### Activity
The lines to copy from the listing below are those that contain the string "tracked".

### Data

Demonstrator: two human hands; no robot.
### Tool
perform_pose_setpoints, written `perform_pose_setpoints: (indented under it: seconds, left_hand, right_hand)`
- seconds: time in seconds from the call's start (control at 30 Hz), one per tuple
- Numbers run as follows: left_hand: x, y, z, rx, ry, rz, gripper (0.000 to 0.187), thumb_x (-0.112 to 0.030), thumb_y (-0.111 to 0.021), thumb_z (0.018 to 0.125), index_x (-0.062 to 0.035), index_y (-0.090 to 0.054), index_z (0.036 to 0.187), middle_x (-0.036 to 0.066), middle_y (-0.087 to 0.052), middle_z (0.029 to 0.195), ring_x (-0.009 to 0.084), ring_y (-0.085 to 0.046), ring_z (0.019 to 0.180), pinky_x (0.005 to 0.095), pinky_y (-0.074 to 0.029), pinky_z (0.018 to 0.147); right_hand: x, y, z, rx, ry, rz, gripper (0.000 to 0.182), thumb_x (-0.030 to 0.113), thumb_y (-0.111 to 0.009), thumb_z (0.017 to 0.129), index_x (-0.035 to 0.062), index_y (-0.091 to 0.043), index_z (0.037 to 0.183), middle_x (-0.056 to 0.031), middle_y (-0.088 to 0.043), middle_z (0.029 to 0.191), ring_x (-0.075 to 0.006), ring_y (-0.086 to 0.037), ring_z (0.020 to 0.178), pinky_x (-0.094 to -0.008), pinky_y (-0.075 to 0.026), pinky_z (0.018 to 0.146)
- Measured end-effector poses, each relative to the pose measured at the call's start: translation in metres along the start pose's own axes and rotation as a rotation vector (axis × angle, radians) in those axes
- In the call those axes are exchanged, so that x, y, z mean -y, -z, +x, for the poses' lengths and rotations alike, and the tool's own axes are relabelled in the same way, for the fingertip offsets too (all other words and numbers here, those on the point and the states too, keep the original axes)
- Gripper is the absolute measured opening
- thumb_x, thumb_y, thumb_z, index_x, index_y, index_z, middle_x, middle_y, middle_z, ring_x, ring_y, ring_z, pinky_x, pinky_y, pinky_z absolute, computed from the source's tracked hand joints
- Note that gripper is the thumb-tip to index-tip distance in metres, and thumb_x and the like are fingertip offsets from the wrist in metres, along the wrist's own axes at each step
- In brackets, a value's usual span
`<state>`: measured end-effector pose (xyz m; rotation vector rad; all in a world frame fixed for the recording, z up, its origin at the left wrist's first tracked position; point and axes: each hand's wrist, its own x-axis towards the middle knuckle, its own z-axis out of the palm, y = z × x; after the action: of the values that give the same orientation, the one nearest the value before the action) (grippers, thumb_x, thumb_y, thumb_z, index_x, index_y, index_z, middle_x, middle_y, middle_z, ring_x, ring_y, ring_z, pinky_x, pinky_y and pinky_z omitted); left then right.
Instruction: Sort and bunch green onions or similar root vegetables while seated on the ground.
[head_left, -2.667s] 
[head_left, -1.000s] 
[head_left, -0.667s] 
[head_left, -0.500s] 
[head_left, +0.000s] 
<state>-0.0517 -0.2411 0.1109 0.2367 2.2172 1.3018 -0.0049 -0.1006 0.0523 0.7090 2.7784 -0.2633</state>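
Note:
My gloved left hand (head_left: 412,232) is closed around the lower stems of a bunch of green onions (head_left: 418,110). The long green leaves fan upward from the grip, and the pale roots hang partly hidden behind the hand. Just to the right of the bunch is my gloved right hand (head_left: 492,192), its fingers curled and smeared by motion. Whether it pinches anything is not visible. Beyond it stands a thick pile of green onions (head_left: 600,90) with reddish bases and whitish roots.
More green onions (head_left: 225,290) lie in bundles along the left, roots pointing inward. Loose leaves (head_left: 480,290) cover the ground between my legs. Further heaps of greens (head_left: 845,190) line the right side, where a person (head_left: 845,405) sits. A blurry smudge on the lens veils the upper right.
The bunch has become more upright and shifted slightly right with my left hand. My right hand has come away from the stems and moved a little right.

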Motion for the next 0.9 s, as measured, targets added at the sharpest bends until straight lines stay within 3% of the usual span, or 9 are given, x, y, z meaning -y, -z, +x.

### Output for this exercise
- thumb_x, thumb_y, thumb_z, index_x, index_y, index_z, middle_x, middle_y, middle_z, ring_x, ring_y, ring_z, pinky_x, pinky_y, pinky_z absolute, computed from the source's tracked hand joints
`<state>`: measured end-effector pose (xyz m; rotation vector rad; all in a world frame fixed for the recording, z up, its origin at the left wrist's first tracked position; point and axes: each hand's wrist, its own x-axis towards the middle knuckle, its own z-axis out of the palm, y = z × x; after the action: of the values that give the same orientation, the one nearest the value before the action) (grippers, thumb_x, thumb_y, thumb_z, index_x, index_y, index_z, middle_x, middle_y, middle_z, ring_x, ring_y, ring_z, pinky_x, pinky_y and pinky_z omitted); left then right.

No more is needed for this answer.